Exercise requirements
Your task is to repeat the data exactly, every line of it.

Data section
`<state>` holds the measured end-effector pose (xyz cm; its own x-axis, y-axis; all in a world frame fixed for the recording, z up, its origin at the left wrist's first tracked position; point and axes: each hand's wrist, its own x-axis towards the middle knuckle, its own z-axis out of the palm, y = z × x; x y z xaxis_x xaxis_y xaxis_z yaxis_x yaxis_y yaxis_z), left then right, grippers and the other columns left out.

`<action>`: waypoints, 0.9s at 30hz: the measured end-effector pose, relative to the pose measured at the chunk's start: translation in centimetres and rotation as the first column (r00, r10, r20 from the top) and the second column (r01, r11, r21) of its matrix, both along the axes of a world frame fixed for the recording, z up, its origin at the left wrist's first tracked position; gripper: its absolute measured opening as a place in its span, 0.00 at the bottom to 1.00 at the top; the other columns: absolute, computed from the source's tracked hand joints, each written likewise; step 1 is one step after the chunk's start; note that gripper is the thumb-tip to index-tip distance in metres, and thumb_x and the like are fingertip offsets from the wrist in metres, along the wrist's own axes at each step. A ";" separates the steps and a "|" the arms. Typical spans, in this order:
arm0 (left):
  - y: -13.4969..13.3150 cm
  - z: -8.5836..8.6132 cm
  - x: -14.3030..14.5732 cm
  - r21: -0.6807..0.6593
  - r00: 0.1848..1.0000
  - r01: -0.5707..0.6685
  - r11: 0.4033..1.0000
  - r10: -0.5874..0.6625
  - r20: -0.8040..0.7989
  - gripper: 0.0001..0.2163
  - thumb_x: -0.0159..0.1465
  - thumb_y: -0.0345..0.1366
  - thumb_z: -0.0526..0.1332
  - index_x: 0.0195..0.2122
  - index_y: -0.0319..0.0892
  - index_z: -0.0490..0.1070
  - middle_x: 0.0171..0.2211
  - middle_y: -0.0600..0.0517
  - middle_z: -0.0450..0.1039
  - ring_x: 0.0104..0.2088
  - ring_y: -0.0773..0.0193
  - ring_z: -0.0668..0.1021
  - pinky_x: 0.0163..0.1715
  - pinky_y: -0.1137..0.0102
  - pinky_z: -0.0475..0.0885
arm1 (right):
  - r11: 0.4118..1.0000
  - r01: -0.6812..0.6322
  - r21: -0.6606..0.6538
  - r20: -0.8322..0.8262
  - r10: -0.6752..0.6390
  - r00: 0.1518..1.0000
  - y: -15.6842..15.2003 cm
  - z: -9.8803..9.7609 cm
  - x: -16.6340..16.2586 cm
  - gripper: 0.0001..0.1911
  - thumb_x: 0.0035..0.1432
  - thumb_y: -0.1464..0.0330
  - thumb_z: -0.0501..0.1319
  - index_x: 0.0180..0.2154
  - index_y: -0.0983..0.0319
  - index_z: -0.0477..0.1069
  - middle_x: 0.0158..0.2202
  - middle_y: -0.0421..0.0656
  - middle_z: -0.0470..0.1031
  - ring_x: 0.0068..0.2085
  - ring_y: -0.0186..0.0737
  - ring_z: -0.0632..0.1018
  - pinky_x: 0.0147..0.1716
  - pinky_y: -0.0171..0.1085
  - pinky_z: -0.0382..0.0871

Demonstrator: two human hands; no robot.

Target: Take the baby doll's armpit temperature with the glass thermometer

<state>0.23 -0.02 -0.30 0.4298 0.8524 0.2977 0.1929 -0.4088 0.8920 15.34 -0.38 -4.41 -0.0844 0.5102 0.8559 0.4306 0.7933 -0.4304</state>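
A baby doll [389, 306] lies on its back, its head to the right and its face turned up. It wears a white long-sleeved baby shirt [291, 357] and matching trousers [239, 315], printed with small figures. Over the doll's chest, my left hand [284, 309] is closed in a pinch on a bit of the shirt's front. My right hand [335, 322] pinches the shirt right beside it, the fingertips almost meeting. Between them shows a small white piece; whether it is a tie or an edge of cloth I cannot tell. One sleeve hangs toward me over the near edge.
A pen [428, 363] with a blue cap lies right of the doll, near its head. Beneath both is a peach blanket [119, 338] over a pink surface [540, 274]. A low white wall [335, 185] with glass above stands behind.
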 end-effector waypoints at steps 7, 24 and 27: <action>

Exercise answer
`<state>` holds the measured end-effector pose (xyz cm; its own x-axis, y-axis; all in a world frame fixed for the recording, z up, its origin at the left wrist's first tracked position; point and axes: each hand's wrist, its own x-axis towards the middle knuckle, its own z-axis out of the palm, y = z × x; x y z xaxis_x xaxis_y xaxis_z yaxis_x yaxis_y yaxis_z), left then right, grippers and the other columns left out.

`<action>`: waypoints, 0.9s at 30hz: the measured end-effector pose, relative to the pose measured at the chunk's start: translation in centimetres and rotation as the first column (r00, r10, r20 from the top) and the second column (r01, r11, r21) of its matrix, both along the axes of a world frame fixed for the recording, z up, its origin at the left wrist's first tracked position; gripper: its absolute measured opening as a place in its span, 0.00 at the bottom to 1.00 at the top; the other columns: absolute, computed from the source's tracked hand joints, each written likewise; step 1 is one step after the chunk's start; note that gripper is the thumb-tip to index-tip distance in metres, and thumb_x and the like are fingertip offsets from the wrist in metres, along the wrist's own axes at each step. A ";" separates the steps and a "|" the arms. Typical spans, in this order:
arm0 (left):
  - y: -13.4969..13.3150 cm
  - z: -8.5836..8.6132 cm
  - x: -14.3030..14.5732 cm
  - r21: -0.6807..0.6593
  - r00: 0.1848..1.0000
  - r01: -0.5707..0.6685
  - r11: 0.4033..1.0000
  - r10: -0.5874..0.6625
  - r20: -0.8040..0.7989
  - gripper: 0.0001..0.2163
  - thumb_x: -0.0159..0.1465
  - thumb_y: -0.0345..0.1366
  - thumb_z: -0.0526..0.1332
  - index_x: 0.0195..0.2122
  - index_y: -0.0319..0.0892
  - index_z: -0.0490..0.1070
  - middle_x: 0.0171..0.2211
  - middle_y: -0.0600..0.0517
  - middle_z: -0.0450..0.1039
  - ring_x: 0.0104..0.2088
  - ring_y: -0.0773..0.0193
  - ring_z: -0.0668..0.1021
  - pinky_x: 0.0163..0.1715
  - pinky_y: -0.1137..0.0102
  - pinky_z: -0.0475..0.0885
arm1 (right):
  - r11: 0.4118..1.0000
  - r01: -0.6812..0.6322
  - r21: -0.6606..0.6538
  - r20: -0.8322..0.8262
  - r10: -0.6752..0.6390
  - r00: 0.1518..1.0000
  - y: -15.6842..15.2003 cm
  - z: -9.8803..9.7609 cm
  - x: -16.6340..16.2586 cm
  - gripper: 0.0001..0.1911
  - thumb_x: 0.0035..0.1432
  - thumb_y: -0.1464..0.0330
  - thumb_z: -0.0501..0.1319
  - index_x: 0.0180..0.2154
  - index_y: -0.0983..0.0319
  - index_z: -0.0477..0.1069
  - middle_x: 0.0158..0.2202
  - middle_y: -0.0421..0.0656
  - middle_z: -0.0470..0.1031
  - ring_x: 0.0068..0.2085
  - ring_y: -0.0186..0.0737
  - ring_z: -0.0632..0.1018
  - pinky_x: 0.0147..0.1716
  - pinky_y: -0.0171..0.1085
  - pinky_z: -0.0382..0.0871

Demonstrator: two human hands; no robot.

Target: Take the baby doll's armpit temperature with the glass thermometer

<state>0.23 -0.02 -0.30 0.4298 0.8524 0.2977 0.1929 -0.4088 0.8920 15.34 -0.38 -4.41 -0.0844 0.5102 0.8559 0.4306 0.7933 -0.4304</state>
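A baby doll [389, 306] lies on its back, its head to the right and its face turned up. It wears a white long-sleeved baby shirt [291, 357] and matching trousers [239, 315], printed with small figures. Over the doll's chest, my left hand [284, 309] is closed in a pinch on a bit of the shirt's front. My right hand [335, 322] pinches the shirt right beside it, the fingertips almost meeting. Between them shows a small white piece; whether it is a tie or an edge of cloth I cannot tell. One sleeve hangs toward me over the near edge.
A pen [428, 363] with a blue cap lies right of the doll, near its head. Beneath both is a peach blanket [119, 338] over a pink surface [540, 274]. A low white wall [335, 185] with glass above stands behind.
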 end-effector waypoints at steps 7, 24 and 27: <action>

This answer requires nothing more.